Other Details
Abstract
Relational Database Systems (RDBMS) are the most popular database systems today. The relational model of database management emerged from a dynamic database model called DataBase Management System (DBMS). Dbase and FoxPro were the popular DBMS in the 1970’s and 1980’s. RDBMS emerged in the 1990’s. Though RDBMS is a popular form of database management, few appreciate its true potential. Modern applications that allow multiple devices to access and manipulate data are overshadowing RDBMS. NoSQL models such as Hadoop and MapReduce allow document processing which is a feature that the relational model lacks. An in-depth understanding of the structure and concepts of the relational model, its strengths and weaknesses, and the challenges that it faces in the IT industry will provide an insight into the marketability and sustenance of the relational model. In this paper, we first explain the relational database model and examine its strengths and weaknesses. This is followed by a description of other models like ERP, NoSQL and cloud computing. In the concluding paragraphs, we look at the future of Relational Databases in the IT industry and in the business world.
A database is a collection of heterogeneous but related information (Stajano, 1998). Relational Database Technology, also called Relational Database Management System (RDBMS), was first proposed by E.F Codd in 1970. Codd was a computer scientist working with International Business Machines (IBM). RDBMS was his most significant contribution to computer science (Edgar F. Codd from the ACM Portal). According to Stajano (1998), RDBMS’s are called relational because the data is storage is based on mathematical relations. Structured Query Language (SQL) is used by most RDBMS’s to store and retrieve data (Stajano, 1998). In this paper, we examine the relational database model and its efficacy in the context of rapidly advancing technology.
When one studies a particular subject, field, or topic, it is first necessary to familiarize oneself with the terminology of that field or subject. Listed here are some of the common terms used in relational database technology. (UHI Millennium Institute).
Row - A row or a record is a set of data values related to a common area or item.
Column - A column is data of a particular type.
Entity – An entity is an object like a table or an occurrence like a relation between tables.
Attribute – An attribute is an element in an entity that describes that entity.
Object – An object may be a table that stores data or a program or method that uses the data.

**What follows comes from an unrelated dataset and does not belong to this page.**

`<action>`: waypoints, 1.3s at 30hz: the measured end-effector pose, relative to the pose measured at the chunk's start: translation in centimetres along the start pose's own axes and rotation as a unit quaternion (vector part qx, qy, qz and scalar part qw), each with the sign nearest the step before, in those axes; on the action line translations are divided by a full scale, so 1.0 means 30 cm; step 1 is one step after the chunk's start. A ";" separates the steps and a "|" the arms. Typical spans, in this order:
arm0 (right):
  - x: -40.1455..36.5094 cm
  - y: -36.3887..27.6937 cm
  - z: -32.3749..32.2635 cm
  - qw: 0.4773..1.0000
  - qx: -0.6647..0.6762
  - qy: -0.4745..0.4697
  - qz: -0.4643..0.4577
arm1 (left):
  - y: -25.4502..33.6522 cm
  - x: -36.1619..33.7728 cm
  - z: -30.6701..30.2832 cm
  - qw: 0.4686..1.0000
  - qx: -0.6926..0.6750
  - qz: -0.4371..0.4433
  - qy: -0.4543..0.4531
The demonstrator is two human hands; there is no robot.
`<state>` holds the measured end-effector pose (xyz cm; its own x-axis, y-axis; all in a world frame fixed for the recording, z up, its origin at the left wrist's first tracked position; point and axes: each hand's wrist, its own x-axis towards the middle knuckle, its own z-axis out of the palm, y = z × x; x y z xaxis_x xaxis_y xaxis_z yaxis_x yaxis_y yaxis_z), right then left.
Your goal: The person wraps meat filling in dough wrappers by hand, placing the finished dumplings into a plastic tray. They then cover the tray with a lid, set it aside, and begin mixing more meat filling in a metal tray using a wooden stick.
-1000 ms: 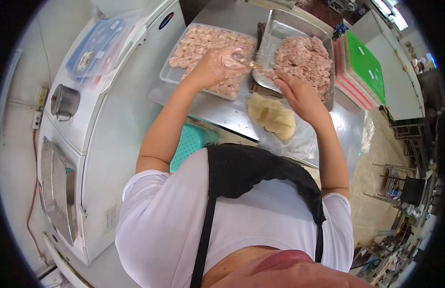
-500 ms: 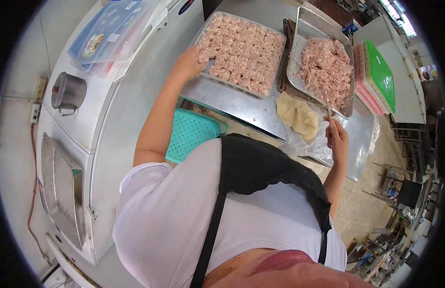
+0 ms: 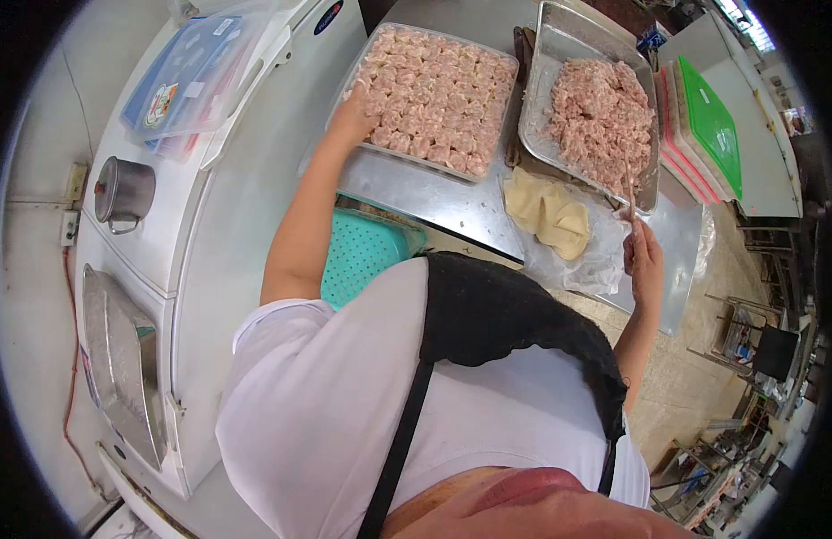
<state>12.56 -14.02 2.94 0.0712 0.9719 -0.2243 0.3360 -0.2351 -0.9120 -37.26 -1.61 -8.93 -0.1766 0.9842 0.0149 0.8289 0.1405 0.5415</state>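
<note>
My left hand is at the near-left edge of a clear plastic container, with its fingers curled around a meat-filled dumpling in the outer row. Rows of similar open-topped dumplings fill the container closely. My right hand is closed around the lower end of a thin, spatula-like stick. Its far end reaches the ground meat in a deep metal tray. Left of this hand, round yellowish dough wrappers lie on a plastic sheet.
Stacked containers with a green lid stand right of the meat tray. A turquoise perforated basket sits below the metal table. On the white freezer at left are a metal pot, plastic lids and a metal pan.
My left hand has brought the dumpling into the gap at the container's left side, and the gap no longer shows. The stick in my right hand now points more upright against the meat.
</note>
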 end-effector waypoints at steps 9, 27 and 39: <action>0.338 -0.007 -0.241 0.845 -0.388 -0.096 -0.356 | -0.158 0.101 0.117 0.998 0.016 0.054 0.039; 0.525 -0.051 -0.348 0.705 -0.600 -0.091 -0.365 | 0.071 0.041 0.078 0.971 0.187 -0.089 0.119; 0.620 0.048 -0.309 0.690 -0.596 -0.196 -0.363 | 1.032 -0.532 0.461 0.962 -0.126 0.225 -0.087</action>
<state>23.07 3.82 0.63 -0.7017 0.6974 -0.1454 0.6997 0.7131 0.0435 -1.45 -11.49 -4.02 0.2801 0.9453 0.1673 0.6423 -0.3140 0.6992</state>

The computer stores data in files. Files are stored on hard disk, compact disk, and other storage devices. Programmers write programs to manipulate the data within a computer. This is known as data access. Data access refers to reading and writing data to and from the computer. There are mainly two modes of accessing data in a computer – sequential and random. Sequential access is one in which records are stored sequentially and must be read sequentially. For instance if one wants to access the 50th record in a file, one must first read the preceding 49 records to do so. With the introduction of indexing, random access became possible. Random access allows programs to directly access the required record without having to read all the preceding records. Relational database systems use random access to read and write data (itec.hust.edu.cn).
A multidimensional database or a relational database is a database system designed to store data and retrieve it efficiently. RDBMS stores data in the form of tables rather than files. Each table consists of a predetermined number of columns and infinite rows. Each row in a table represents a dataset. The tables are related to one another using relations. The data within a table is homogeneous. A collection of interrelated tables makes up a database. Data is retrieved from a database by linking the tables using the relationships. This data is then presented in the required format.

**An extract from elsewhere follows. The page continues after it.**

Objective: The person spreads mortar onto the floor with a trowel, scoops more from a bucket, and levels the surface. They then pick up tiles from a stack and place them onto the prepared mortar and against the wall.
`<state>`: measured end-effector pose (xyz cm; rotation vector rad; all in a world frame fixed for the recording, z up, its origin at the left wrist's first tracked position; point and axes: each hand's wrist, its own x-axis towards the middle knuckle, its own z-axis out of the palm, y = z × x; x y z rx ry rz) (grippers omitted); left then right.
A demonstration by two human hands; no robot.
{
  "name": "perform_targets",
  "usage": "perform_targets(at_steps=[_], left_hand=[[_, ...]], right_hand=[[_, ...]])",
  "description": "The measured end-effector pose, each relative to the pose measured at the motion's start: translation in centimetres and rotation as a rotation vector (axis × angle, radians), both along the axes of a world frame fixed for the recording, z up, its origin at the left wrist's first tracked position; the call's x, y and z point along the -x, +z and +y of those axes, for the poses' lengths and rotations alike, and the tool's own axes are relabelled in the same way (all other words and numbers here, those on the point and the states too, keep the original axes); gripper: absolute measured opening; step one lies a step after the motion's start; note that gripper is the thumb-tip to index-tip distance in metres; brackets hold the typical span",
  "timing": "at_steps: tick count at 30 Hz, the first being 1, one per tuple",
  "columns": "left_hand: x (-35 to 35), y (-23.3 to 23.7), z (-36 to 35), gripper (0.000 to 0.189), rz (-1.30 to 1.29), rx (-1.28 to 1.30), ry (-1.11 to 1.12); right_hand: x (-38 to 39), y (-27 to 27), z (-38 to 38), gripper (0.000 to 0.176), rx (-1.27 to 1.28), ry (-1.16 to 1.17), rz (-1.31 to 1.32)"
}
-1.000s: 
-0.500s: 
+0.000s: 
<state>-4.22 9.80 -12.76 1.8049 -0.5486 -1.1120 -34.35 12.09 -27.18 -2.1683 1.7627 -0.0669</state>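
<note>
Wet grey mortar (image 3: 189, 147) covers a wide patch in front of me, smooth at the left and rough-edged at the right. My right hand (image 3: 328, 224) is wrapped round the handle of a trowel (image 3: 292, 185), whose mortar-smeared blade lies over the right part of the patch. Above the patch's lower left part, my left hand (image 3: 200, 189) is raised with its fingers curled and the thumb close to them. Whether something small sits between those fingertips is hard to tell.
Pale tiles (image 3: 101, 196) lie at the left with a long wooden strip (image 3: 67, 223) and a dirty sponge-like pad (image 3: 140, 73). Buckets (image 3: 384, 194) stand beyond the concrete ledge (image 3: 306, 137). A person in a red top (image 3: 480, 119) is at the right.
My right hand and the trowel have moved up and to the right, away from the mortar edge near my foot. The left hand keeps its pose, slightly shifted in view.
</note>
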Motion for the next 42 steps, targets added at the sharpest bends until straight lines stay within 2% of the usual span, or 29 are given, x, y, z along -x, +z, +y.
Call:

A research project by the name of System R was first launched by IBM in 1974, following the introduction of relational database by E. F. Codd in 1970 (National Academies Press, 1988). The first RDBMS to be commercially launched was called SQL/DS (Structured Query Language/ Data Storage). This product was launched in 1988 (S. Sumathi, 2008). Later Oracle emerged as that largest relational database model. Other commercial models included Sybase, DB2 and Informix (Profit Magazine, 2007).
Data is stored in computers in a structured form. The structure may be sequential or random but a structure exists. Structured data can be easily accessed by computer programs and then presented in the desired format. As business expanded and markets became international, the demand for quick access to large volumes of data grew. Sequential access files of yesteryear could not meet these demands. The concept of indexing gave birth to random access. This later evolved into database management systems (DBMS) and thence to RDBMS. The way data is physically stored in a computer is sequential, even in an RDBMS. The mode of access is, however, different. Indexing techniques allow for large volumes of diverse data to be quickly and easily accessed (Microsoft).
Indexing is a technique by which a programmer can quickly access the required data from a large file. An index is a structure that contains pointers to data. Pairs of data values and pointers are stored in a file. The value can be a tupple or row. For example, a table indexed on customer-id may have an index file consisting of customer-id and a pointer to the customer-id. Broadly indexing can be of two types – Hash index and B-Tree index. A detailed discussion on indexing techniques is beyond the scope of this paper. (Microsoft)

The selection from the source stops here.